**WHAT THE TASK REQUIRES:**
Only the line with "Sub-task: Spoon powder" and the lines after it, to the end of the data, should appear in the answer, each reproduced exactly.

Saved data entries:
----

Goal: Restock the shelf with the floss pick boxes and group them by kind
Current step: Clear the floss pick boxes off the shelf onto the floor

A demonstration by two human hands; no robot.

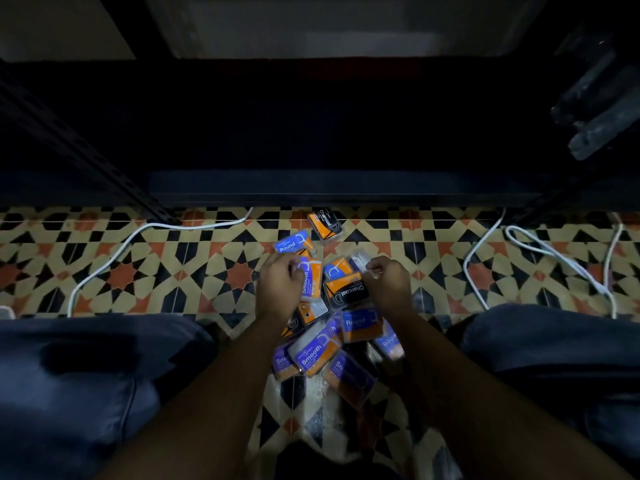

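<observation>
Crouched over glossy rectangular floss pick boxes (pixel 313 351) heaped on patterned tile floor (pixel 194 271), left hand (pixel 280 282) gripping a Smooth box (pixel 309 278), right hand (pixel 388 280) pinching a clear-lidded box (pixel 360 261).

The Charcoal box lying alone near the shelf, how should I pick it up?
Come from above and pinch the two long edges of the Charcoal box. It lies flat on the floor, label up, apart from the pile, so nothing blocks its sides.
</observation>
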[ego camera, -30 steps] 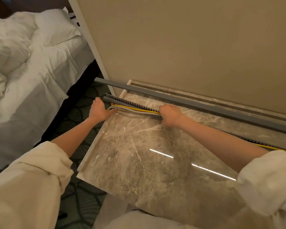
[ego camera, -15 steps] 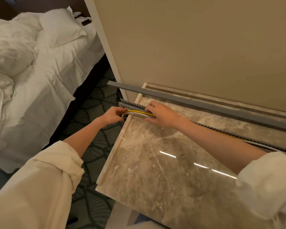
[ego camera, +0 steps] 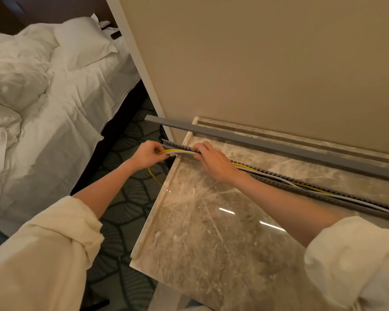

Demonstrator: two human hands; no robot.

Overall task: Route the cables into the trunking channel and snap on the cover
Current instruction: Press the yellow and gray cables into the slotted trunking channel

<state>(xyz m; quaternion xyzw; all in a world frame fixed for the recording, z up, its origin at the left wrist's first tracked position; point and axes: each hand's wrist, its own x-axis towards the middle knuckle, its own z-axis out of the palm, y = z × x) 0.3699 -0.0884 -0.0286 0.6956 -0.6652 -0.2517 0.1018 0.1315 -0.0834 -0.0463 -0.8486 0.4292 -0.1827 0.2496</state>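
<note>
Head view looks down on a beige wall panel rising behind a glossy brown-grey marble table, with a bed in rumpled white sheets to the left across a strip of dark leaf-patterned carpet. A long plain grey plastic trunking cover lies loose along the back of the table, near the wall, its left end jutting past the table's edge. Just in front of it and roughly parallel runs the slotted grey trunking channel, open on top, its left end also overhanging the edge. Yellow and white cables lie along the inside of the channel from the right edge of view to its left end, where they curve out, and a yellow strand hangs down over the carpet. Both forearms reach forward from rolled cream sleeves. The right hand rests palm down on the channel near its left end, fingers curled over the cables and pressing them in. The left hand, just off the table's edge, pinches the cable bundle in a closed grip where it leaves the channel.
</note>
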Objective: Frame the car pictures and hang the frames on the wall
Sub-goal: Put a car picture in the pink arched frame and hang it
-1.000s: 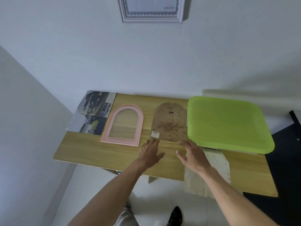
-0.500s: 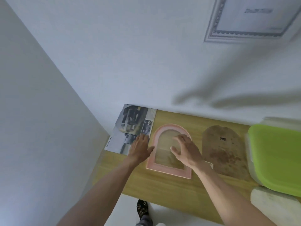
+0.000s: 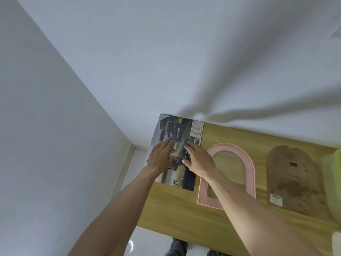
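Left hand lies flat, fingers straight, on the car pictures; right hand rests beside it, fingers loosely spread, gripping nothing. The sheets' long axis runs away from the person. Right of both hands lies the pink frame, nearer the right hand, then the backing board.

We see both bare arms reaching up from the bottom of the frame toward its middle. Our left hand and right hand lie flat, palms down, fingers straight, side by side.
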A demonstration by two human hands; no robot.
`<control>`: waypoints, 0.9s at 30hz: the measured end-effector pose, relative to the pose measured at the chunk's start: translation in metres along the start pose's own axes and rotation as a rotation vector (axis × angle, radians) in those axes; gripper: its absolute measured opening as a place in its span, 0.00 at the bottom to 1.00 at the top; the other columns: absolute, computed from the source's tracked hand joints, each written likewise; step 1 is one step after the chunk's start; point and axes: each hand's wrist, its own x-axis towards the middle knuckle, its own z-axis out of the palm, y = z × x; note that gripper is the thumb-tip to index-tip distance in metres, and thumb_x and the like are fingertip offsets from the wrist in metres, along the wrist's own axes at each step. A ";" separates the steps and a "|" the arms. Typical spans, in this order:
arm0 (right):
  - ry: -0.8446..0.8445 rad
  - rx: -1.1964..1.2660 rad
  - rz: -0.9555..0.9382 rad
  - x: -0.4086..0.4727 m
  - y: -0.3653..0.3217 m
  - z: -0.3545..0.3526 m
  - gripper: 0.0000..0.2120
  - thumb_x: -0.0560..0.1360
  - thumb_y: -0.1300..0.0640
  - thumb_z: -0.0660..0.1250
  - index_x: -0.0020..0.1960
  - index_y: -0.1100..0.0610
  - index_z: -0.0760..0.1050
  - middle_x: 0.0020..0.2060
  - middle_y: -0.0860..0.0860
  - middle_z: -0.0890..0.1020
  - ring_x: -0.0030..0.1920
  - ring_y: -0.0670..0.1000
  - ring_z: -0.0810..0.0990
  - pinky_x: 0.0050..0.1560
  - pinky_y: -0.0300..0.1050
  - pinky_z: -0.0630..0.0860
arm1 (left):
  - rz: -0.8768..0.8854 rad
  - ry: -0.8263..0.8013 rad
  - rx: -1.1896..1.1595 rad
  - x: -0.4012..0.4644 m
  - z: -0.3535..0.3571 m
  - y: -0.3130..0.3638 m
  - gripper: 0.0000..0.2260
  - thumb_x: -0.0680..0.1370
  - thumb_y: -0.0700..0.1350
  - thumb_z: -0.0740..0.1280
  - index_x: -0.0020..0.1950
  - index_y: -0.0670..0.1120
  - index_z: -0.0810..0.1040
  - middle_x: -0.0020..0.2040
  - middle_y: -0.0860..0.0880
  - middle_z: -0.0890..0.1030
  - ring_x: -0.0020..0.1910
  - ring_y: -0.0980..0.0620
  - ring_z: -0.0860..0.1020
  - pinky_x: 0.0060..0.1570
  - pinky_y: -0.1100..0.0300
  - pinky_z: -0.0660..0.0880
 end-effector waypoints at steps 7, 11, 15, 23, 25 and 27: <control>-0.027 -0.026 0.056 0.013 -0.008 0.011 0.23 0.80 0.52 0.66 0.72 0.59 0.69 0.72 0.55 0.70 0.73 0.55 0.67 0.62 0.52 0.76 | 0.200 0.117 0.153 0.001 0.008 -0.018 0.20 0.78 0.55 0.60 0.62 0.44 0.78 0.63 0.46 0.78 0.62 0.44 0.76 0.62 0.51 0.71; 0.099 -0.012 -0.013 0.009 -0.009 0.022 0.16 0.76 0.56 0.69 0.61 0.60 0.76 0.59 0.55 0.77 0.59 0.57 0.77 0.44 0.52 0.81 | 0.320 0.218 0.248 0.003 0.011 -0.027 0.20 0.82 0.54 0.52 0.53 0.45 0.80 0.53 0.48 0.81 0.52 0.46 0.79 0.56 0.52 0.74; 0.225 -0.027 -0.061 0.007 -0.015 0.023 0.11 0.72 0.63 0.73 0.54 0.59 0.80 0.48 0.55 0.80 0.44 0.58 0.82 0.30 0.49 0.79 | 0.321 0.235 0.186 0.002 0.004 -0.023 0.19 0.82 0.55 0.53 0.50 0.47 0.81 0.50 0.50 0.82 0.50 0.48 0.80 0.55 0.53 0.74; 0.415 0.028 -0.147 -0.004 -0.019 -0.021 0.19 0.72 0.71 0.69 0.59 0.57 0.74 0.49 0.55 0.80 0.36 0.56 0.81 0.30 0.47 0.79 | 0.252 0.358 0.024 0.007 -0.035 -0.024 0.17 0.77 0.51 0.70 0.64 0.47 0.78 0.60 0.48 0.81 0.60 0.45 0.78 0.65 0.52 0.70; 0.462 0.072 -0.162 -0.009 -0.016 -0.035 0.24 0.72 0.71 0.68 0.63 0.54 0.70 0.51 0.54 0.79 0.39 0.54 0.81 0.33 0.47 0.81 | 0.156 0.403 -0.091 0.013 -0.052 -0.015 0.18 0.76 0.50 0.70 0.65 0.47 0.76 0.60 0.47 0.81 0.61 0.44 0.77 0.65 0.50 0.70; 0.512 0.156 -0.148 -0.015 -0.012 -0.049 0.28 0.72 0.72 0.68 0.66 0.51 0.69 0.52 0.53 0.78 0.41 0.51 0.79 0.37 0.46 0.82 | 0.079 0.437 -0.237 0.019 -0.071 -0.005 0.21 0.75 0.49 0.72 0.67 0.47 0.75 0.61 0.47 0.80 0.60 0.45 0.76 0.64 0.50 0.70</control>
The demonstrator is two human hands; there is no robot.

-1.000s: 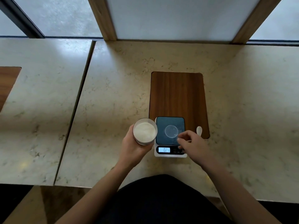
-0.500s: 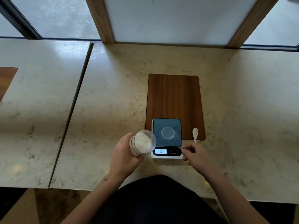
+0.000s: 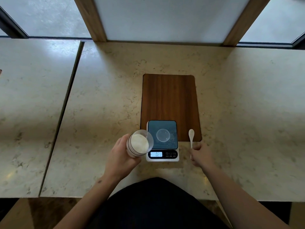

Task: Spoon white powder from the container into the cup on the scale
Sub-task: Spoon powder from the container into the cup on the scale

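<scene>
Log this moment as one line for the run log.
left hand: holds tilted powder container | right hand: at spoon handle, grip unclear | cup: on scale, looks empty

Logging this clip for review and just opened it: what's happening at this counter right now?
A person is getting ready to weigh out powder. The left hand holds a clear container of white powder, tilted toward the scale. A small clear cup sits on the scale and looks empty; the display is lit. The right hand is at the handle of the white spoon, which lies across the wooden board's edge; its grip isn't clearly closed yet. No powder has been scooped.
</scene>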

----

**TASK SOLUTION:**
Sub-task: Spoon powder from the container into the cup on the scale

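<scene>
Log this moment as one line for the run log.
left hand: holds tilted powder container | right hand: at spoon handle, grip unclear | cup: on scale, looks empty

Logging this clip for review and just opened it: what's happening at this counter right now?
A person is getting ready to weigh out powder. The left hand holds a clear container of white powder, tilted toward the scale. A small clear cup sits on the scale and looks empty; the display is lit. The right hand is at the handle of the white spoon, which lies across the wooden board's edge; its grip isn't clearly closed yet. No powder has been scooped.
</scene>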

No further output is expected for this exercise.